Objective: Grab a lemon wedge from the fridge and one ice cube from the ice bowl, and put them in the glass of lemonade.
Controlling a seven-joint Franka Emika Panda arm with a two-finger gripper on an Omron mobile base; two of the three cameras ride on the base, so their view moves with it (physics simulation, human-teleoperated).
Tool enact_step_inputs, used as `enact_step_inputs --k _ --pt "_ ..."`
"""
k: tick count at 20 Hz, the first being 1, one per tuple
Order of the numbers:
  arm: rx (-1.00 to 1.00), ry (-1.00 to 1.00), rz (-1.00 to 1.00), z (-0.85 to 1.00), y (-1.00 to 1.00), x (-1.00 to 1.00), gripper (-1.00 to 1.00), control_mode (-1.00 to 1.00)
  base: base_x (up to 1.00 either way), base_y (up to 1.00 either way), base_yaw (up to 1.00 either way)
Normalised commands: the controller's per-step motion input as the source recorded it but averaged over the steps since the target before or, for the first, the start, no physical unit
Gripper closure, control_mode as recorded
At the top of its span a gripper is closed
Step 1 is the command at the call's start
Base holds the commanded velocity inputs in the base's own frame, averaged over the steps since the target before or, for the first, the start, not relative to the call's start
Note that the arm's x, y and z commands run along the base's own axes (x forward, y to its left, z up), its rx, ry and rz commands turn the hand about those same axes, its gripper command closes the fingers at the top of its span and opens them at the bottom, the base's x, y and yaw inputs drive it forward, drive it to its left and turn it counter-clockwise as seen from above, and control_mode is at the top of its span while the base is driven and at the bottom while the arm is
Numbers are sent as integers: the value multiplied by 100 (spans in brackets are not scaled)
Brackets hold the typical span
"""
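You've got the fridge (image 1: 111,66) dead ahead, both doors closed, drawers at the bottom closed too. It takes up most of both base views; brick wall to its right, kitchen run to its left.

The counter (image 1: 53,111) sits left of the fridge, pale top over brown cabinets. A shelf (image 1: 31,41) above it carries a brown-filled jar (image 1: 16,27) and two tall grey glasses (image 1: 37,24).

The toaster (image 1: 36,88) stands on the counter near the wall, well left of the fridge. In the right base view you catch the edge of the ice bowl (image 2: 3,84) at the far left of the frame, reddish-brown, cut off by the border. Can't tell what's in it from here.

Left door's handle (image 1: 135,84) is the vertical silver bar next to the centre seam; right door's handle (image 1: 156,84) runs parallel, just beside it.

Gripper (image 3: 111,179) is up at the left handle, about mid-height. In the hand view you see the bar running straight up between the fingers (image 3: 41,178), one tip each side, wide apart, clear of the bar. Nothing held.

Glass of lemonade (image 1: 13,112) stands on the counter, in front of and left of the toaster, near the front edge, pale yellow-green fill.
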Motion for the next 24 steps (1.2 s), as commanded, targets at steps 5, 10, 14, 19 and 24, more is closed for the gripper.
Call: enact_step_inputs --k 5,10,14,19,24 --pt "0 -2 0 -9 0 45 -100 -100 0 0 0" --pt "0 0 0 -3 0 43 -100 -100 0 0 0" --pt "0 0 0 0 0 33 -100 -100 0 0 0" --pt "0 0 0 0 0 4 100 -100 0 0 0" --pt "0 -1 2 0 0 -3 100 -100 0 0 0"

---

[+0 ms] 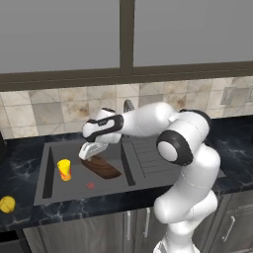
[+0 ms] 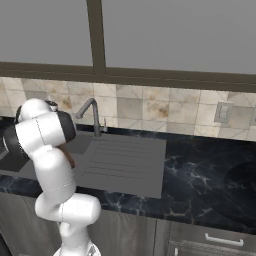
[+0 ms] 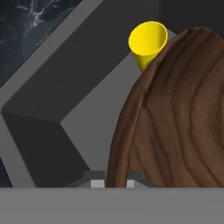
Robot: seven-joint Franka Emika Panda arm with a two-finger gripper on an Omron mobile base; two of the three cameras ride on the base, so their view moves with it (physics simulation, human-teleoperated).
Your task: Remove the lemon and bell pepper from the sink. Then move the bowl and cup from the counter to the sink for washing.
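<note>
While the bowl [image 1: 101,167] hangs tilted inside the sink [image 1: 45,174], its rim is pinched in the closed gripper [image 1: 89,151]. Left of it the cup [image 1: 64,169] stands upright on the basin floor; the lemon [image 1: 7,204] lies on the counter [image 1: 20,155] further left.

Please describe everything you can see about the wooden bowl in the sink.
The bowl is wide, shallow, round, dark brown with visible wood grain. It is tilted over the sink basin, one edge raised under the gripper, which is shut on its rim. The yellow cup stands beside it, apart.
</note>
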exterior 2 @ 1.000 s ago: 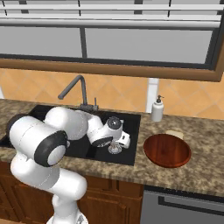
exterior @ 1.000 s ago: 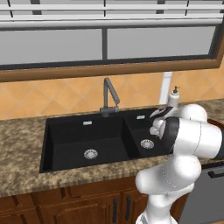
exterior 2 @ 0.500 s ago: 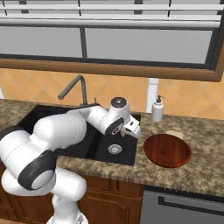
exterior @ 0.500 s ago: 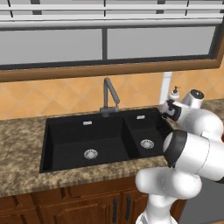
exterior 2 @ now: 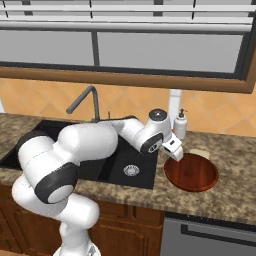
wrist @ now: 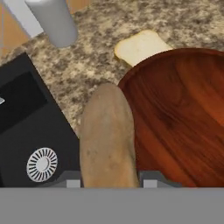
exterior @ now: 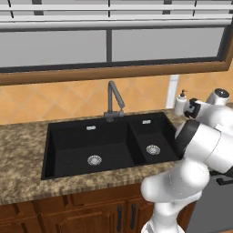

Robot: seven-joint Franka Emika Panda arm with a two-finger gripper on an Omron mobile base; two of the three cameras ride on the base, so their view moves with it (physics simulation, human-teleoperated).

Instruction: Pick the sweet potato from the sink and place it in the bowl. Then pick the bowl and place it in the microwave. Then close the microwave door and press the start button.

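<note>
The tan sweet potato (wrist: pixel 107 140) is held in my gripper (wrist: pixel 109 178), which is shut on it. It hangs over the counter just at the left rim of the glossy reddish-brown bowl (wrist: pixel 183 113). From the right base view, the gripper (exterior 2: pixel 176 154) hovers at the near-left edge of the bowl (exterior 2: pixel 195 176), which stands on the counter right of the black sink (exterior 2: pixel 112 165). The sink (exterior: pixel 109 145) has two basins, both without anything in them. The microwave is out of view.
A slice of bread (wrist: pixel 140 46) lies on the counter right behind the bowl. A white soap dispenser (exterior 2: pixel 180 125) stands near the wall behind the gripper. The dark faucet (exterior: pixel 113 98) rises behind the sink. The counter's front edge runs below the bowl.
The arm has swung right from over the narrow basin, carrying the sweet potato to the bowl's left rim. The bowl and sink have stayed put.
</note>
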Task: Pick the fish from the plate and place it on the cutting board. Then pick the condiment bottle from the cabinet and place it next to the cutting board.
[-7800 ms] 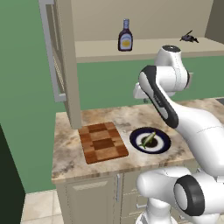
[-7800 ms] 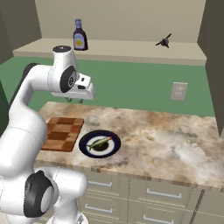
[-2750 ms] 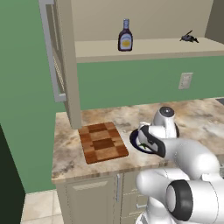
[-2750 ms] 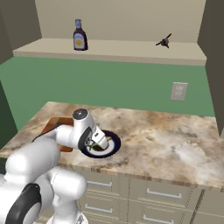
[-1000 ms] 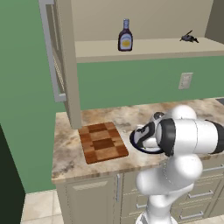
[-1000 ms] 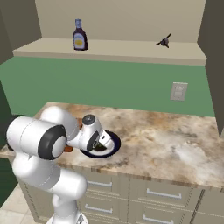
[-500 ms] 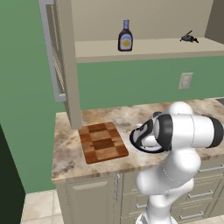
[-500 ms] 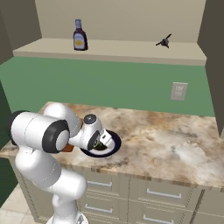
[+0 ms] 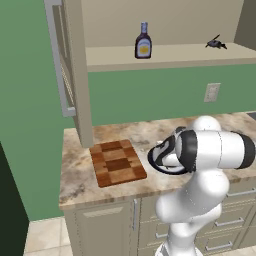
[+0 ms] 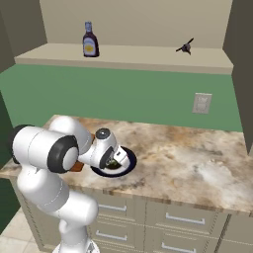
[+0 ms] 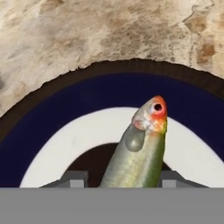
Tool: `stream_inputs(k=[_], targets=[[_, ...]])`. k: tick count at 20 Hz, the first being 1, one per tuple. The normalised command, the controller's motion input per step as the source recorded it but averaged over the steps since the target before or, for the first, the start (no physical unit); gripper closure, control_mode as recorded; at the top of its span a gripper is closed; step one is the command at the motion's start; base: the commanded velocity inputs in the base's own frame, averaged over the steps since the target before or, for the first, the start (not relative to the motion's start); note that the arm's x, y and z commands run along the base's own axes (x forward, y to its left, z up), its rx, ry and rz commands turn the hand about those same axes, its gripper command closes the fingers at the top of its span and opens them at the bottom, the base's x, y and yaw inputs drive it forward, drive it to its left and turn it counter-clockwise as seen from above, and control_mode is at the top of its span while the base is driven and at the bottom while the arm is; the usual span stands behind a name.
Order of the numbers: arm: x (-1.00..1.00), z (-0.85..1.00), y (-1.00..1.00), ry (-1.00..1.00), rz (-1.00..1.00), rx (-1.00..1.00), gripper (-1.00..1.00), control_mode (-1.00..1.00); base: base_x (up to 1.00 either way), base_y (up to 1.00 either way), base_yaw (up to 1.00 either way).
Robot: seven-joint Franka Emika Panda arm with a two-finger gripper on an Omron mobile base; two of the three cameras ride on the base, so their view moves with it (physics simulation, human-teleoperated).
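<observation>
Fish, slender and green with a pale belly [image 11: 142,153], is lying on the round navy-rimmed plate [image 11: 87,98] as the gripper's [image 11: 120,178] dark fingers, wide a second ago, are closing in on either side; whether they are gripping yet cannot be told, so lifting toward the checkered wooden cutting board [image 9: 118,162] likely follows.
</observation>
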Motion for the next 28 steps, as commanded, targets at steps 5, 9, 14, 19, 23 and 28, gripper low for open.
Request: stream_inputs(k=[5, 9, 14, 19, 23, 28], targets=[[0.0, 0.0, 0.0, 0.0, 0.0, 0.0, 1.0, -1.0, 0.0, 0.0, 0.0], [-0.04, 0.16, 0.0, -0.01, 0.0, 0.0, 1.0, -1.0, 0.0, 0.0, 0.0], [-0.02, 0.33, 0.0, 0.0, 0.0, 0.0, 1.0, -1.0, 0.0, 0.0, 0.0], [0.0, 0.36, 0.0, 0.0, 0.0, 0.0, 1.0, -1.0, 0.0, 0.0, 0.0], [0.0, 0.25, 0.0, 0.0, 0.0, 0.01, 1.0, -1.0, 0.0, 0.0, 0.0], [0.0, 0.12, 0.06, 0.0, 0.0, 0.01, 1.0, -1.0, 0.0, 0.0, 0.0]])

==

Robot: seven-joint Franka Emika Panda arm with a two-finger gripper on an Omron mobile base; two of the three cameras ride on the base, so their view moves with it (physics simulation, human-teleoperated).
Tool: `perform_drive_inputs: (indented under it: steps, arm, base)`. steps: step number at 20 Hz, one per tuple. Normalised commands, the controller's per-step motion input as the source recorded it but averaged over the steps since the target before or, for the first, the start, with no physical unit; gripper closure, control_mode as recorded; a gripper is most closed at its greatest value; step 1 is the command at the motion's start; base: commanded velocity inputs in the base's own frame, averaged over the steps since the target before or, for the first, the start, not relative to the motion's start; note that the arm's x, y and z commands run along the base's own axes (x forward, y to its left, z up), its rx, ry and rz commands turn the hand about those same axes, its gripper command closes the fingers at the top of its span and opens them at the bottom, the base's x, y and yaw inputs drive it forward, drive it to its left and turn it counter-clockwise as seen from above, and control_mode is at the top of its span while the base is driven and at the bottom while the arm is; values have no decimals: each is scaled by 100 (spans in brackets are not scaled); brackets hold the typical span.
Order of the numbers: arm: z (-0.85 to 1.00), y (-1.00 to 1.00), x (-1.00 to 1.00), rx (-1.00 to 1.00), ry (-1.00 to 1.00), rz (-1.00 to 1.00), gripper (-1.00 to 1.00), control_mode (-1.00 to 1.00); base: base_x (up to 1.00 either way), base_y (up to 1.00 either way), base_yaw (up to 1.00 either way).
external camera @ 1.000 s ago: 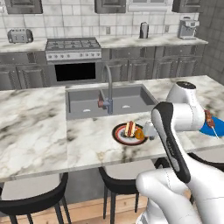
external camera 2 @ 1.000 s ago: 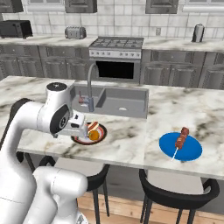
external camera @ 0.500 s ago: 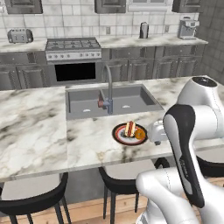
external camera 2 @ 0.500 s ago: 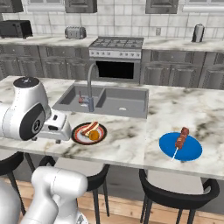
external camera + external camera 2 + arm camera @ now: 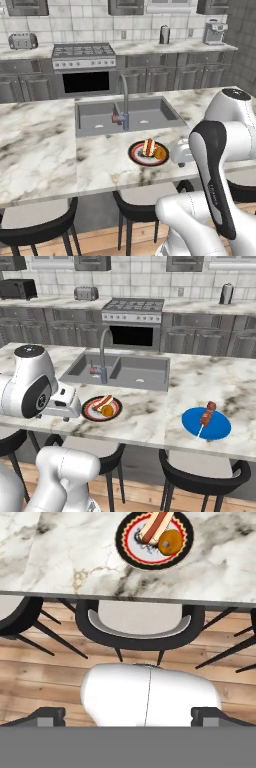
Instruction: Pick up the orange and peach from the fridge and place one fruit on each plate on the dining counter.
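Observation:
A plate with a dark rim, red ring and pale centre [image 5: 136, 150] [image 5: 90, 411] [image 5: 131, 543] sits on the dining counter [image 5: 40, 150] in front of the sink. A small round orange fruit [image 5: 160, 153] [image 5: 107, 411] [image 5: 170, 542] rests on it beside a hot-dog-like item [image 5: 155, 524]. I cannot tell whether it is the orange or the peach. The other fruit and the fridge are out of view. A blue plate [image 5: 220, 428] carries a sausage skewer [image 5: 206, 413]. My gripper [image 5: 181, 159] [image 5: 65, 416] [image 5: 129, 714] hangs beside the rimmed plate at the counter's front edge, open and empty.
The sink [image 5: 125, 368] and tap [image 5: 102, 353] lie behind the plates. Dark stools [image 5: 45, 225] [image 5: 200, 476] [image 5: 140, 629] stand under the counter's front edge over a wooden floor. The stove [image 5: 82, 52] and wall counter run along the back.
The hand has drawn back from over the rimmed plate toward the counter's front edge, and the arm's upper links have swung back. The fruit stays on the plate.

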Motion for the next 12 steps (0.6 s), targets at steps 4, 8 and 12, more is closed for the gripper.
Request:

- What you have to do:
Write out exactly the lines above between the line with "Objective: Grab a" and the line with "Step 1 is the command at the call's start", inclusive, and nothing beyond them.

- Expected output:
Objective: Grab a lemon wedge from the fridge and one ice cube from the ice bowl, and put them in the glass of lemonade.
Controlling a seven-joint Franka Emika Panda arm with a two-finger gripper on an Omron mobile base; two of the three cameras ride on the base, so their view moves with it (physics simulation, human-teleoperated).
Tool enact_step_inputs, used as `enact_step_inputs --k _ --pt "_ ..."`
"""
k: tick count at 20 Hz, the first being 1, one per tuple
Order of the numbers:
  arm: rx (-1.00 to 1.00), ry (-1.00 to 1.00), rz (-1.00 to 1.00), z (-0.85 to 1.00), y (-1.00 to 1.00), x (-1.00 to 1.00), gripper (-1.00 to 1.00), control_mode (-1.00 to 1.00)
  base: base_x (up to 1.00 either way), base_y (up to 1.00 either way), base_yaw (up to 1.00 either way)
Normalised commands: the controller's per-step motion input as the source recorded it but averaged over the steps since the target before or, for the first, the start, no physical unit
Gripper closure, control_mode as recorded
At the top of its span a gripper is closed
Step 1 is the command at the call's start

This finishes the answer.